It is crucial for a training program that it is personal developed and adapted. Then you can move forward from your current running level and pattern. It is not a good idea if you make a training program, where you have to run many km every week and have previous experience with injuries when the kilometre volume increases too much. In such cases, it is a benefit to include cross training activities. You can e.g. use the elliptical trainer/cross trainer, which performs standing with leg and arm movements similar to running, and the machine is very gentle for your legs.

Training types, goes from volume training (quantity) – like with the running legend Arthur Lydiard, who really developed the LSD concept – to quality training, which often is intervals and tempo run.

Marathon training programs should have the purpose to optimize the training in relation to both your physical shape and capacity, as well as in relation to the marathon race. The progress happens through systematic and flexible training, where training types uses and prioritizes structured in relation to where you are in the training course.

Maybe you just want to complete one marathon and then “retire”, and that is absolutely okay, you can use a program to reach that goal. However, if you are a long distance runner who wants long term results and improvements, then you have to train regularly throughout the year and add shape peaks related to the distances, you have chosen to run and when to run them.
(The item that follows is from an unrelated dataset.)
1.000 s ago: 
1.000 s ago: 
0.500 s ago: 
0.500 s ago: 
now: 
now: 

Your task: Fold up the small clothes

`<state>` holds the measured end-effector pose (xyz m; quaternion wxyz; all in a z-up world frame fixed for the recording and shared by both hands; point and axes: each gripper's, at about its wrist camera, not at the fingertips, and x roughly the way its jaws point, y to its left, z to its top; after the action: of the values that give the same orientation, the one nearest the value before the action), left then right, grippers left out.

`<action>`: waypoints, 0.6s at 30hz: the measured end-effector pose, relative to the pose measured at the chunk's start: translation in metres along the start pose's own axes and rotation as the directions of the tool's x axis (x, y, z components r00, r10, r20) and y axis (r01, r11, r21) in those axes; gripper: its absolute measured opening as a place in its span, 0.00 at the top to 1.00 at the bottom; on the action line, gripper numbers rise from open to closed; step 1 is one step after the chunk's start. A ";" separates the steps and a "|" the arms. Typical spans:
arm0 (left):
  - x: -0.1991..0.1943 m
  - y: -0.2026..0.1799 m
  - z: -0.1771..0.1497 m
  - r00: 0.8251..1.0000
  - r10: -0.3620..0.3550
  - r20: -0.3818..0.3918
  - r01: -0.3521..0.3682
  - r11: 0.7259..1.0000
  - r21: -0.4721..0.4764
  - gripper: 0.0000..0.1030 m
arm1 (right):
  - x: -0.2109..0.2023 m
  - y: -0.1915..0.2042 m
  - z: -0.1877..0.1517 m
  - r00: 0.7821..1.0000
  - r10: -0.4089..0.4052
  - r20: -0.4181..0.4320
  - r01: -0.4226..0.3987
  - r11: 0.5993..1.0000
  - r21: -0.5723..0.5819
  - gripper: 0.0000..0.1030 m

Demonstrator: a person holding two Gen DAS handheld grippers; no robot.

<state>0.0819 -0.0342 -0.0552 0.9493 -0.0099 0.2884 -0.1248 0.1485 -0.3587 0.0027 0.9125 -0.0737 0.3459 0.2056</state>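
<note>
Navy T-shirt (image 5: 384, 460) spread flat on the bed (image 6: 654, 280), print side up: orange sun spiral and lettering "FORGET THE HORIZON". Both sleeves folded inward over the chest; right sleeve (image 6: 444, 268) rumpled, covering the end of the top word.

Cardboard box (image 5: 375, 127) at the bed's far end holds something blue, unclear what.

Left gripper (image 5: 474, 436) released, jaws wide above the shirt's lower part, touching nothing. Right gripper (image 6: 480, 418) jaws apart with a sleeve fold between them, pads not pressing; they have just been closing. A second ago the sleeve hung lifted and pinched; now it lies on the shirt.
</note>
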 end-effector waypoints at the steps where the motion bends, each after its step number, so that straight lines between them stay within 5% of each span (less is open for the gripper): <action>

A training program helps to ensure your shape progress. In this way, you can always see where you are in the course. You can use check marks or milestones; add notes to the program and other things that may support you. You will also feel more certainty even excitement, when you have created an overview of the training, where you can see all the way to the goal(s) and what kind of training, you have to perform on the way.

If you are member of an athletic club, you probably know what season planning / frame plans means. Often, they hang on the wall by the changing room.

Let me give an example from my own running career:

Periodisation

Particular experienced long distance runner’s use Periodisation, since they run all year round. Periodisation means that we organize the training into phases during a chosen time frame, with focus on specific training types. When we start up in January, we have a time frame forward to the season start at the end of April. We call this period “winter training”. The period splits up in 4, 6 – 8 weeks phases where each phase builds on the previous one.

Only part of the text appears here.